8oz. fettucini noodles, uncooked
1 clove garlic, minced
6 springs fresh parsley
2 T. olive oil
1 bay leaf, crumbled
1/2 tsp. salt
1/4 tsp. black pepper
6 T. butter
2 T. flour
1 c. hot chicken broth
1/2 c. light cream, warmed
1/4 c. white cooking wine
2 c. cooked chicken, cubed
1/4 c. grated parmesan cheese
1 fresh mushrooms, thinly sliced

Preheat oven to 350. Cook the noodles in salted, boiling water for 10 minutes and then drain. Mince garlic and chop parsley.
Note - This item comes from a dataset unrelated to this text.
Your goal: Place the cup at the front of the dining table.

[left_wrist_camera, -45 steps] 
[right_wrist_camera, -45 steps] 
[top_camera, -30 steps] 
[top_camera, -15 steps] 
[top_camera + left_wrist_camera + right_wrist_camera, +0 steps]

Place oil in skillet and add mushrooms, bay leaf, garlic and parsley, salt and
pepper. Cook slowly for 4 minutes, stir. Place the butter in another sauce pan and melt, then add flour and blend. Add broth, stirring constantly until thickens. Remove from heat and add cream and wine. Place drained noodles in a buttered casserole dish. Spoon mushroom mixture over the noodles and top with chicken. Pour cream sauce over all and sprinkle with cheese. Bake for 15 minutes. When serving, toss the ingredients in casserole and blend all ingredients.
Serves 4.

Personal Notes:
Personal Notes:
My mother in law gave this recipe to me. She gave us the idea to use turkey and get rid of Thanksgiving leftovers. It works great!